Le PRES (pôle de recherche et d’enseignement supérieur) a été officiellement lancé le lundi 16 février dans les locaux de Lille2.

Le PRES, né des pressions gouvernementales associe l’ensemble des universités de la régions et l’essentiel de l’enseignement supérieur régional hors université a en théorie pour rôle de renforcer les coopérations entre établissements.

Bien sur tout le monde est d’accord pour améliorer la coopération entre les différents acteurs publics de l’enseignement supérieur mais la méthode a de quoi choquer.

En effet, la nature de la structure a été imposée par le ministère et sa gouvernance aussi.

Cette méta-structure est un véritable déni de démocratie. Une université, Lille1 par exemple a du désigner 3 membres issus du conseil d’administration pour y siéger. La loi LRU a déjà considérablement affaibli la démocratie universitaire en réduisant drastiquement son nombre de représentants et renforcé le pouvoir du président et là on prend 3 représentants de cette communauté pour la représenter.

Quand on sait que d’année en année les décisions du PRES vont se substituer aux décisions des universités, toute personne attachée à la démocratie universitaire est en droit de s’inquiéter.

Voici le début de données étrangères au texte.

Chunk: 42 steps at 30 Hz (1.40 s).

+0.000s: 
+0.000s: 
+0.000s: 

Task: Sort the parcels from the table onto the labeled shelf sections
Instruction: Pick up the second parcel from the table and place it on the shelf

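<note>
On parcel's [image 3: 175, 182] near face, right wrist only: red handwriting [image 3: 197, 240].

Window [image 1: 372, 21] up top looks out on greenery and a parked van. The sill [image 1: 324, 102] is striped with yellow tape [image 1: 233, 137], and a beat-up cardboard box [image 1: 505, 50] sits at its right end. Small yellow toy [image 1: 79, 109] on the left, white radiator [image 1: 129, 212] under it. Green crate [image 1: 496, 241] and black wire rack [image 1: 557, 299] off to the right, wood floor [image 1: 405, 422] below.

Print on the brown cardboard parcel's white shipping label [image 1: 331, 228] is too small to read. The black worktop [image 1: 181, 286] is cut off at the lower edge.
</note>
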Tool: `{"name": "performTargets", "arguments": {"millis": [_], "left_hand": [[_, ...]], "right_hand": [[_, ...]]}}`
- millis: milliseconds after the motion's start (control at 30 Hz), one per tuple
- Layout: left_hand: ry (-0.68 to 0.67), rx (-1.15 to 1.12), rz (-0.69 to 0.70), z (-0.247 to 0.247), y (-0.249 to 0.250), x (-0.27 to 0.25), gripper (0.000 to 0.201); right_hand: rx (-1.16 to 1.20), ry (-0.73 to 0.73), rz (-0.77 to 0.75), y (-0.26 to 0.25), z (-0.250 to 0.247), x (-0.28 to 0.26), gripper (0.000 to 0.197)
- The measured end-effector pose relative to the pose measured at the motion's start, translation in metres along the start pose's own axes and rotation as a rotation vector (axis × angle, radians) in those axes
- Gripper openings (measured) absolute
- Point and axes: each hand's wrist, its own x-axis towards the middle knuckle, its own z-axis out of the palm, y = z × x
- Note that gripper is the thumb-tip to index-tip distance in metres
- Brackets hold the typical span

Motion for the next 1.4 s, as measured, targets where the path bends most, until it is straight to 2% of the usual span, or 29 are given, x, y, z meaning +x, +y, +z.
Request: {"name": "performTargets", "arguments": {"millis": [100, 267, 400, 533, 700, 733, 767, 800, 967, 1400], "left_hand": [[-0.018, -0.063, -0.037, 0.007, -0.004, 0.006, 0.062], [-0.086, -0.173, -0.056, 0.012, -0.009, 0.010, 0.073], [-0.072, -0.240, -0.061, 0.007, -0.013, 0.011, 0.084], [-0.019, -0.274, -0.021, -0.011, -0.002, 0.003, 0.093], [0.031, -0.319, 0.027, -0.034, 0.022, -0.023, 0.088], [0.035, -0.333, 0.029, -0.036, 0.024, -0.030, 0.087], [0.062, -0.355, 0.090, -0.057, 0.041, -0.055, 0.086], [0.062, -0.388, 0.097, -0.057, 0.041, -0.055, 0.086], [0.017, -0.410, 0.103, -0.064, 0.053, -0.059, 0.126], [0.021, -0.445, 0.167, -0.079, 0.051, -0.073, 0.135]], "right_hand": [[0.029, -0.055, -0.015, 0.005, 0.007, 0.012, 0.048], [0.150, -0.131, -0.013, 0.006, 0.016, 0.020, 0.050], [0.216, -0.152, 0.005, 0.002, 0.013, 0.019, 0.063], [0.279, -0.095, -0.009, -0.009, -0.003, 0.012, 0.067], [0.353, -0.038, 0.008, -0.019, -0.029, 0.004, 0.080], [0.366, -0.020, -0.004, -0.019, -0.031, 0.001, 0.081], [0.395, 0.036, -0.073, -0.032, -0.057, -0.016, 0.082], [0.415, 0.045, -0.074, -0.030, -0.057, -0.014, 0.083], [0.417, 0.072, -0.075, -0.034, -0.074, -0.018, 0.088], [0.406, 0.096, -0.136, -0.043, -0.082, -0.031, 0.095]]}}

Pourquoi les universités se sont elles donc engagées là dedans ?

C’est simple le ministère, structure qui décide de l’attribution des crédits de l’université, a fait pression. Et puisque ces pressions « amicales » n’ont pas suffies, le ministère s’est clairement livrée au chantage. Il a conditionné les financements du plan Campus à la création du PRES.

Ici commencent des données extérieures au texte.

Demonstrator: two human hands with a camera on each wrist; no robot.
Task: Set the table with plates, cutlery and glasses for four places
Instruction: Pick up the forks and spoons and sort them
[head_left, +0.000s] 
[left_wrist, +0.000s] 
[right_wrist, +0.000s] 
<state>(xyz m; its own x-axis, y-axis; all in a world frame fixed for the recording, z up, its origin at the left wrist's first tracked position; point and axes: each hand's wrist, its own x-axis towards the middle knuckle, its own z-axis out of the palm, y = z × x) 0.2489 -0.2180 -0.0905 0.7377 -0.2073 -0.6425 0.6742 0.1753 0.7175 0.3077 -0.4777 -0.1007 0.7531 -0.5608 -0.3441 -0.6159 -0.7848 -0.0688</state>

La communauté universitaire est contrainte de céder a tout les caprices ministériels alors même que le ministère ne tient aléatoirement ses promesses.

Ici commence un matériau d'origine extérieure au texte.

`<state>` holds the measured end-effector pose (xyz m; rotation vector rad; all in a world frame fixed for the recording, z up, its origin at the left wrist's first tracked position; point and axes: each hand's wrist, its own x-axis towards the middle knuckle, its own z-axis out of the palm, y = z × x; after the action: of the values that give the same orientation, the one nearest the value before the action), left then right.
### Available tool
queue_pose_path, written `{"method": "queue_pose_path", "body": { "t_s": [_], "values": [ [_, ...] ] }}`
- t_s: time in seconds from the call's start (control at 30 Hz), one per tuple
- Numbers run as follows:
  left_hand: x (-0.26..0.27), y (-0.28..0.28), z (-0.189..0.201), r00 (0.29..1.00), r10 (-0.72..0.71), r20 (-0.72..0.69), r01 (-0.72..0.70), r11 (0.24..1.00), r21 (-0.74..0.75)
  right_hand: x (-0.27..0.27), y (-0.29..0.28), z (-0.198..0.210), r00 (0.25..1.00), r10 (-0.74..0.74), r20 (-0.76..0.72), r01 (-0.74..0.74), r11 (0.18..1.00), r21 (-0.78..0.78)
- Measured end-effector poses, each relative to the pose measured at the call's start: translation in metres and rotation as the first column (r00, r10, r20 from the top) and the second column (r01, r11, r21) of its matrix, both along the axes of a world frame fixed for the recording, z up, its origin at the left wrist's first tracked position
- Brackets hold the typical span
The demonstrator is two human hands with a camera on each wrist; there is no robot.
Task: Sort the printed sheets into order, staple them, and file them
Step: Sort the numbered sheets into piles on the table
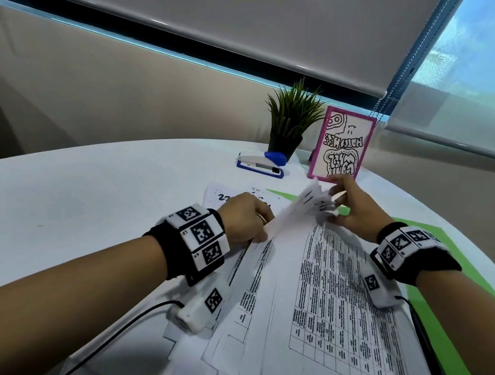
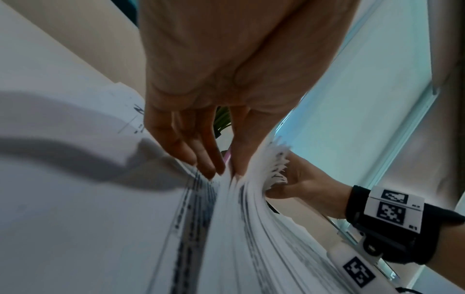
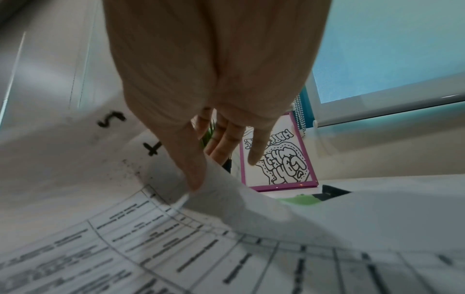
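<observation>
A fanned stack of printed sheets with tables lies on a green folder on the white table. My left hand presses straight fingertips onto the sheets at the stack's far left edge. The far corners of the sheets stand lifted and fanned, and my right hand pinches them, its thumb curling one corner over. Handwritten numbers mark the lifted corners. A blue and white stapler lies beyond the sheets, apart from both hands.
A small potted plant and a pink-framed drawing stand behind the stapler, close to my right fingers. One more marked sheet lies beyond my left hand. A black cable runs off the table's near left edge.
</observation>
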<state>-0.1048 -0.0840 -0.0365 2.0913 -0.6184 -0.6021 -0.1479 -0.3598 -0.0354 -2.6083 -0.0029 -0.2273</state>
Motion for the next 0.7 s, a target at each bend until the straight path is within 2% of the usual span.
{"method": "queue_pose_path", "body": {
  "t_s": [0.07,0.13,0.17,0.23,0.3,0.37,0.43,0.57,0.7],
  "values": [
    [-0.003,0.002,0.004,1.0,-0.027,0.004,0.027,1.0,0.005,-0.001,-0.003,0.0,1.0,0.029,-0.007,-0.029,0.997,-0.073],
    [-0.004,0.003,0.009,0.998,-0.068,0.004,0.067,0.996,0.052,-0.002,-0.007,-0.001,0.997,0.082,0.011,-0.077,0.973,-0.215],
    [-0.003,0.004,0.011,0.997,-0.078,0.005,0.077,0.994,0.083,-0.003,-0.008,-0.001,0.995,0.1,0.006,-0.096,0.969,-0.226],
    [0.001,0.004,0.014,0.999,-0.046,0.008,0.044,0.991,0.128,-0.006,-0.007,-0.001,0.995,0.101,-0.014,-0.102,0.987,-0.12],
    [0.006,0.002,0.012,0.997,0.064,0.047,-0.071,0.985,0.159,-0.009,-0.009,0.0,0.997,0.078,-0.028,-0.078,0.997,-0.014],
    [0.008,-0.001,0.007,0.983,0.173,0.064,-0.182,0.966,0.186,-0.01,-0.011,-0.001,0.995,0.087,-0.049,-0.086,0.996,0.033],
    [0.008,-0.003,0.003,0.976,0.211,0.052,-0.217,0.957,0.191,-0.011,-0.01,-0.001,0.994,0.099,-0.046,-0.095,0.993,0.075],
    [0.007,-0.004,-0.002,0.984,0.173,0.038,-0.177,0.962,0.208,-0.014,-0.002,0.003,0.988,0.117,-0.1,-0.097,0.978,0.186],
    [0.005,0.003,-0.004,0.996,0.084,-0.017,-0.083,0.995,0.06,-0.011,-0.002,0.003,0.991,0.128,-0.05,-0.121,0.986,0.119]
  ]
}}
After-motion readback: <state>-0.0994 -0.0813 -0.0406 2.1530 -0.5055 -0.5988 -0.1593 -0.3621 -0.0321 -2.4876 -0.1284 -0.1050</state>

L’argent promis du plan Campus n’arrivera probablement jamais dans sa totalité et la communauté universitaire ne cessera probablement pas de sitôt d’être soumis aux instructions contradictoires et très idéologiques du ministère.

Pour fonctionner correctement, en accord avec ces différentes missions, l’université française doit disposer de financements publics réguliers autrement plus importants et d’une véritable indépendance par rapport au pouvoir politique et économique.